Low- histamine vegetable and cheese pancakes lasagna. Fry pancakes on the non-stick pan without oil. Add vegetable mix (I used corn, peas and red pepper) and fry until turn into mediu-brown colour. Low- histamine vegetable and cheese pancakes lasagna.
Ingredients of Low- histamine vegetable and cheese pancakes lasagna
- Prepare of filling.
- Prepare 1 small of onion, chopped.
- You need 6 slice of leek.
- You need 4 tbsp of olive oil.
- You need 350 grams of vegetable mix.
- Prepare 200 grams of cottage cheese.
- You need 1 tsp of salt.
- It's 1 pinch of ground black pepper.
- You need 1 tsp of paprika.
- Prepare 1 tsp of basil.
- It's 3 tbsp of butter.
- You need of pancakes.
- Prepare 100 grams of spelled flour.
- It's 50 grams of oat meal.
- Prepare 50 grams of rye meal.
- You need 1 medium of egg.
- It's 1 pinch of salt.
- It's 1 pinch of baking soda.
- Prepare 300 ml of milk.
- Prepare 1 tbsp of rapeseed oil.
- You need of top.
- You need 100 grams of mozzarella cheese.
- It's 1 of sesame seeds.
Process cottage cheese in a blender or food processor until smooth. Add to beef with tomato paste, water and seasonings; set aside. In a bowl, beat the eggs, milk, flour and salt. When set and lightly browned, flip the pancake to brown the other side.
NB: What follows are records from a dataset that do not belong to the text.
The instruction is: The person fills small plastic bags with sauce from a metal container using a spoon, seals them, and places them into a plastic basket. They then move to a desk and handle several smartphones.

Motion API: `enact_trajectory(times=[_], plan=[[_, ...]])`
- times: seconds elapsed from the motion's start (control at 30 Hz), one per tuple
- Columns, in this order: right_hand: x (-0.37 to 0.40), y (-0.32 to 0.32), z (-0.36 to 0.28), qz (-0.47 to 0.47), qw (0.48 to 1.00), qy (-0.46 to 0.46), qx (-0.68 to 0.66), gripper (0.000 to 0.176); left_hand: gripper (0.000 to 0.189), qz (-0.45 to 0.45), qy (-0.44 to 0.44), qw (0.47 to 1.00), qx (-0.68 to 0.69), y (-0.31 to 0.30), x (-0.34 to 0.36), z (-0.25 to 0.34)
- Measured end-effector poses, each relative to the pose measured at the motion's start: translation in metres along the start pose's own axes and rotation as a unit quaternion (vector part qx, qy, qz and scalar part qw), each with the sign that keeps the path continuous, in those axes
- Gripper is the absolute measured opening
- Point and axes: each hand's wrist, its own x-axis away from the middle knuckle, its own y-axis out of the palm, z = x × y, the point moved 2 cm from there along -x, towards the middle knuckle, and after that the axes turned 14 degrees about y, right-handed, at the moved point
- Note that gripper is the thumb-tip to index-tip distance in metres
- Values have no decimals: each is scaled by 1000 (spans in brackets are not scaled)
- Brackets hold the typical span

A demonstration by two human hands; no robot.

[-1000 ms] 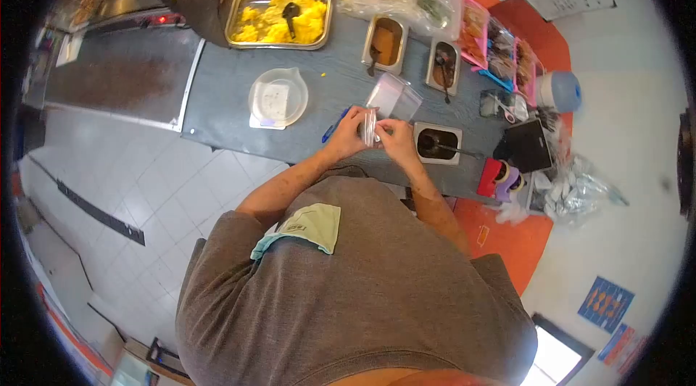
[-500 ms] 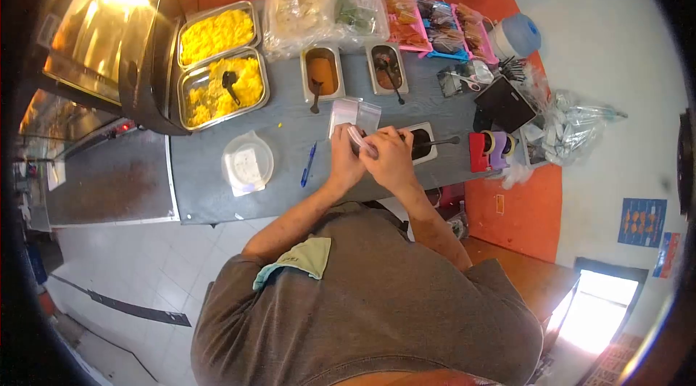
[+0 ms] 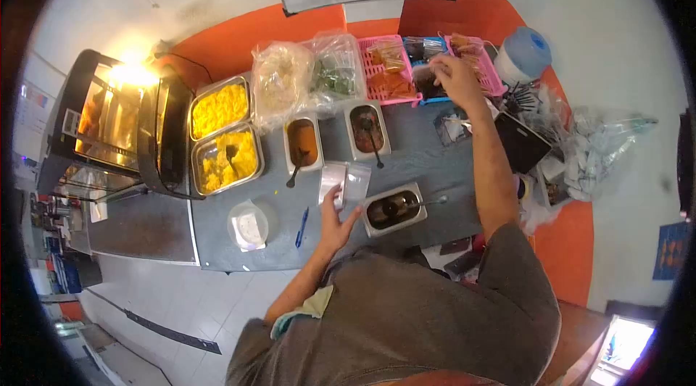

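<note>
My left hand (image 3: 335, 230) is open, thumb spread away from the fingers, and its fingertips touch a stack of small clear plastic bags (image 3: 355, 181) on the counter. Farther off, my right hand (image 3: 460, 83) reaches over the blue basket (image 3: 435, 100). Its thumb and fingertips pinch the top of a small plastic packet (image 3: 426, 80) with dark contents; the fingers partly cover it. Just right of my left hand stands a metal container of dark sauce (image 3: 378, 221) with a ladle (image 3: 428, 201) in it.
Behind are metal containers of orange sauce (image 3: 310, 138) and dark red sauce (image 3: 360, 141), and trays of yellow food (image 3: 250, 161). Pink baskets (image 3: 370, 60) flank the blue one. A blue pen (image 3: 301, 228) and round plastic tub (image 3: 259, 216) lie left. A tablet-like black panel (image 3: 520, 141) stands right.
My hands have parted. The right one has moved from the packet held between both hands up to the blue basket; the left has opened beside the plastic bags. The view has tilted upward.
</note>
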Motion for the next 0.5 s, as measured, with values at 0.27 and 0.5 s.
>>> enact_trajectory(times=[0.27, 0.5], plan=[[-198, 43, 170, 0, 996, -83, -23, 6, 68, 132, -148, 979, -34, -16, 77, -39], [-267, 94, 271, -86, 991, 86, 62, 9, 66, 166, -212, 961, -65, -10, 104, -44]])
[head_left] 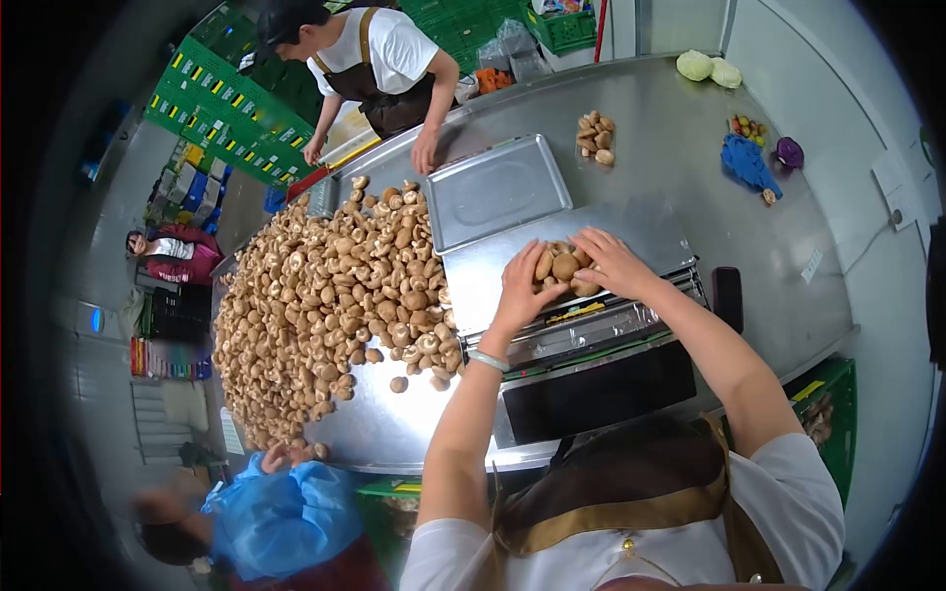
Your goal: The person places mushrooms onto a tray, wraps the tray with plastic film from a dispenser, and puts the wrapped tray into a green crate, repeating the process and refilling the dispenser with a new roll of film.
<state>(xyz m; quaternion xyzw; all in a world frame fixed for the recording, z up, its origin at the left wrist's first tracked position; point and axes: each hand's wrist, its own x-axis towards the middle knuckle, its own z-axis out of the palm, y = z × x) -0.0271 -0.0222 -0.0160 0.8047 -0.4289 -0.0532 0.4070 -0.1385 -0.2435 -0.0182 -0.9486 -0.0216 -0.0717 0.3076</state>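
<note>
A small cluster of brown shiitake mushrooms [565, 266] sits at the front of a metal wrapping machine [631, 229]. My left hand [524, 286] cups the cluster from the left, with fingers and thumb curved against it. From the right, my right hand [613, 264] holds its other side, fingers bent over the edge. Whether a tray lies under these mushrooms is hidden. Just behind, an empty shallow metal tray [498, 192] rests beside the machine's top plate. A large heap of loose shiitake mushrooms [315, 305] spreads over the table to the left.
Another mushroom pack [595, 138] lies on the steel table [670, 128]. Cabbages [696, 66], a blue bundle [749, 163] and a dark phone-like object [727, 298] are to the right. One co-worker [384, 59] stands across; another in blue sleeves [286, 517] is at lower left. Green crates [227, 108] are stacked behind.
</note>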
Low- histamine vegetable and cheese pancakes lasagna instructions
- Stir pancakes ingredients into the liquid dough. Fry pancakes on the non-stick pan without oil..
- Fry the onion and leek on the olive oil for about 3 minutes or until the onion turns a very light gold colour. Add vegetable mix (I used corn, peas and red pepper) and fry until turn into mediu-brown colour. At the end add butter and let melt..
- Blend vegetable, cottage cheese, spice and herbs in a bowl.
- Cut the pancakes into smaller pices..
- Prepare baking pan (I used non-stick bread pan 30cm x 20cm). Layer 2 pancakes and 1/2 vegetable filling. Repeat and top off with layer of pancakes..
- Slice mozzarela, put on the pancakes and sprinkle with sesame seeds.
- Bake on 350 for 30 minutes.
Histamine levels in food are difficult to quantify. Even in the same food product, like a piece of cheddar cheese, the histamine level can vary significantly depending on how long it's been aged. So before you get the run down of my journey, I wanted to give you a good sample list of high-histamine foods. One of the things I learned is that there will be conflicting lists on the web, so you kinda have to pick one and then see if you have any reactions to things on that particular list. Most importantly, please know that there is light at the end of the tunnel!